One hedge fund got the GameStop trade just about perfectly right last year — buying it under $10 and selling when the meme stock peaked.
The sell signal it used? An Elon Musk tweet.
That’s how 2021’s top-performing hedge fund, Senvest Management, was able to notch $700 million in profit from GameStop and bring its annual return to more than 85%. The trade was the firm’s single best in its 25 years in existence.
“His piling on with that tweet for us was … we all looked at each other, and thought how do you top that?” Richard Mashaal, Senvest Management’s founder, CEO and co-CIO, said in an interview. “And so for that, for us, that signified peak momentum and we proceeded to exit the rest of our position.”
The Tesla CEO tweeted “Gamestonk!!” on Jan. 26, 2021, after the bell.

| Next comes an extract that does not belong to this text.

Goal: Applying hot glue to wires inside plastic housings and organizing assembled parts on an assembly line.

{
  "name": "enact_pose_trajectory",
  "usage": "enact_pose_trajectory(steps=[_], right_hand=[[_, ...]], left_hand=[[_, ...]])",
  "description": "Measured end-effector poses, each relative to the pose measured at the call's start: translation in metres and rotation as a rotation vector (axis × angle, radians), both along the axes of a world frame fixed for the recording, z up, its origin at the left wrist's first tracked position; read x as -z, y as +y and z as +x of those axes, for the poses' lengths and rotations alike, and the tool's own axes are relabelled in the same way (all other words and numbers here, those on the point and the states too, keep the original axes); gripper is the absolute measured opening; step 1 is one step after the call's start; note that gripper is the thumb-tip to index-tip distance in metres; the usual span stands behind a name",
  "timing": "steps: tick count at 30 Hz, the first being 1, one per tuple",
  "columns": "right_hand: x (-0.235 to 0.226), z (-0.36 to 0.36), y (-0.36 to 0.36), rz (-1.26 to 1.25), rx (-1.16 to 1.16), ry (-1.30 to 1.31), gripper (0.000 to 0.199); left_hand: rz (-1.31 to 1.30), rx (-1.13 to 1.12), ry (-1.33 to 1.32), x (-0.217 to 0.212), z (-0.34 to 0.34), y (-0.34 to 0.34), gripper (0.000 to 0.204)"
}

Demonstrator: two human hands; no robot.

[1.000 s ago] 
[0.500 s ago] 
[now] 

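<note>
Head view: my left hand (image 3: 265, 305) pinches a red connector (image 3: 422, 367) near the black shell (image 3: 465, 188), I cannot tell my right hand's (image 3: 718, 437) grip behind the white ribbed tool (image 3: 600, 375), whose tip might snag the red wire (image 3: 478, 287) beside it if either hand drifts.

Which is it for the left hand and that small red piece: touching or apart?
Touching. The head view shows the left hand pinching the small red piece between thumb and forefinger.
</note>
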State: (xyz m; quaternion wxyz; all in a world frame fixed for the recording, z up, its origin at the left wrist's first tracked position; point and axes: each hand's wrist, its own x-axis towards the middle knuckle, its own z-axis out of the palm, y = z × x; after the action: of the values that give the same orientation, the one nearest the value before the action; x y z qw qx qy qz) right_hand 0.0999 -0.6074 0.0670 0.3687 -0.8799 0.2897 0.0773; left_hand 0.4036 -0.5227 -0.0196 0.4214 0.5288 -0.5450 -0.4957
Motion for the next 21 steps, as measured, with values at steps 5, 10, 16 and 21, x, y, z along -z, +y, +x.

The next day, GameStop reached its closing top of $347.51 apiece, when Senvest dumped its bet.
The meme stock saga started just days into 2021 when retail traders teamed up on Reddit’s WallStreetBets forum, aiming to bid up GameStop’s shares, which were heavily shorted by hedge funds. The retail buying triggered massive short covering among hedge funds that fueled the rally even further.
Mashaal decided to buy shares of GameStop in September 2020 amid a slew of analyst sell ratings and unprecedentedly high short interest.
“It’s a classic contrarian play for us,” Mashaal said. “Wall Street doesn’t issue very many sell recommendations and GameStop had plenty of those and very few, if not, no, buy recommendations. And then, of course, the short interest, which was over 100% of the shares outstanding. … So both of those would be pretty glaring indicators that this was a stock that was out of favor.”
Senvest is indeed an anomaly in the hedge fund industry where plenty of players got burned by the unprecedented short squeeze.
Melvin Capital was one of the biggest losers amid the meme stock mania. Its steep losses once prompted Citadel and Point72 to infuse close to $3 billion into Gabe Plotkin’s hedge fund to shore up its finances. Melvin suffered a 39% loss in 2021 after the GameStop short squeeze.